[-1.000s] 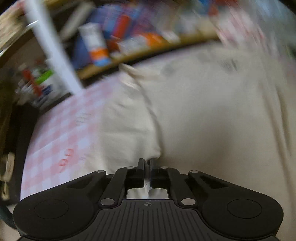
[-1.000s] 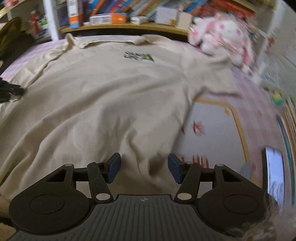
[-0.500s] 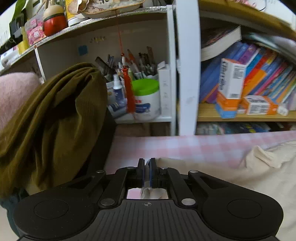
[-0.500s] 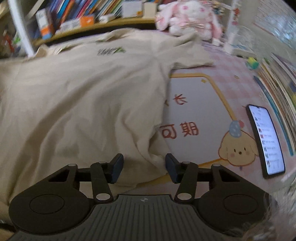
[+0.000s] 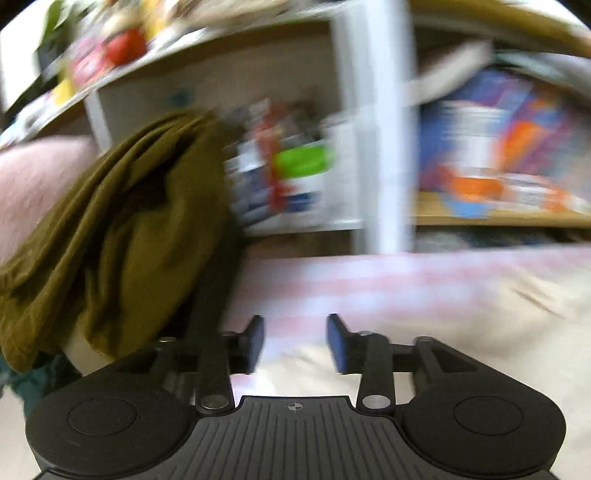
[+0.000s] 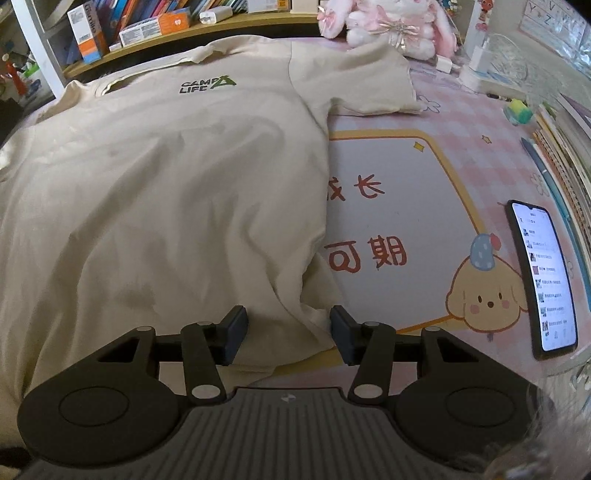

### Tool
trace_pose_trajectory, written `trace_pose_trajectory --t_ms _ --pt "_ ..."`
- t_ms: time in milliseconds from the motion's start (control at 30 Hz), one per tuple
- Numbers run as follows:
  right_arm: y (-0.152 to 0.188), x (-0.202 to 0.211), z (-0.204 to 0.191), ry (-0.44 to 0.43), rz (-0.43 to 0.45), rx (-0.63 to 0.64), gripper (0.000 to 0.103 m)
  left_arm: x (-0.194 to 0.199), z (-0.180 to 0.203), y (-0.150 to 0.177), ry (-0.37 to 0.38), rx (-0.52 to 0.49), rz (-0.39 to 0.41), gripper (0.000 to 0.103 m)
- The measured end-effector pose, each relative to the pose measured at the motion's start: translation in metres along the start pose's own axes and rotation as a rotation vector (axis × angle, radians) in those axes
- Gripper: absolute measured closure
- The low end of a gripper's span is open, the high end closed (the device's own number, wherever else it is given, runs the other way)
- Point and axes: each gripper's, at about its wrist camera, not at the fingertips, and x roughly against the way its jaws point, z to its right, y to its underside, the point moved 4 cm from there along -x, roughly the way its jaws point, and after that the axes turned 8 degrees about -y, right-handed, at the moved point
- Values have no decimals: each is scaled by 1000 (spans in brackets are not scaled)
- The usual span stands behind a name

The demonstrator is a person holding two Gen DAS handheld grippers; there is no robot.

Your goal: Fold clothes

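beige t-shirt spread flat, left gripper letting go

the bench (image 6: 461, 122), covered by a pink checked mat with a cartoon puppy, carries a beige t-shirt (image 6: 166, 192) laid face up, collar toward the far edge by the bookshelf (image 6: 155, 22) and hem toward the near edge. it covers the left and middle of the bench, and its right sleeve lies out flat toward the far right corner. spread this way, it looks ready for a first fold, with side seam and hem both reachable.

an olive garment (image 5: 110, 229) is draped over something at the bench's left end, apart from the shirt; it may be next in line.

a phone (image 6: 543, 277) lies screen up near the right edge, clear of the cloth, and a pink plush rabbit (image 6: 391, 26) sits at the far edge.

the right gripper (image 6: 288, 332) hovers with its jaws spread over the shirt's near right hem corner, cloth lying below and between them but not pinched. compared with a second ago, its view has turned so that more of the mat shows, and the spread is about the same.

the left gripper (image 5: 295, 341) is opening, nothing between its jaws; shirt edge and mat lie below. half a second ago it was pressed together on a bit of beige cloth, so it has released the fabric at the left side.
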Motion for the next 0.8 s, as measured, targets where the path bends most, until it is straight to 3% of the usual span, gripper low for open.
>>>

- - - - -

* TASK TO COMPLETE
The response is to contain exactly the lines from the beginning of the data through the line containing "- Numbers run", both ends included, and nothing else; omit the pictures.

* YOUR SOLUTION
[-1.000s] 
[-1.000s] 
[-0.500s] 
[-0.500s] 
[+0.000s] 
[+0.000s] 

### Tool
trace_pose_trajectory, written `trace_pose_trajectory --t_ms _ --pt "_ ..."`
- t_ms: time in milliseconds from the motion's start (control at 30 Hz), one per tuple
- Numbers run as follows:

What appears above is the complete answer.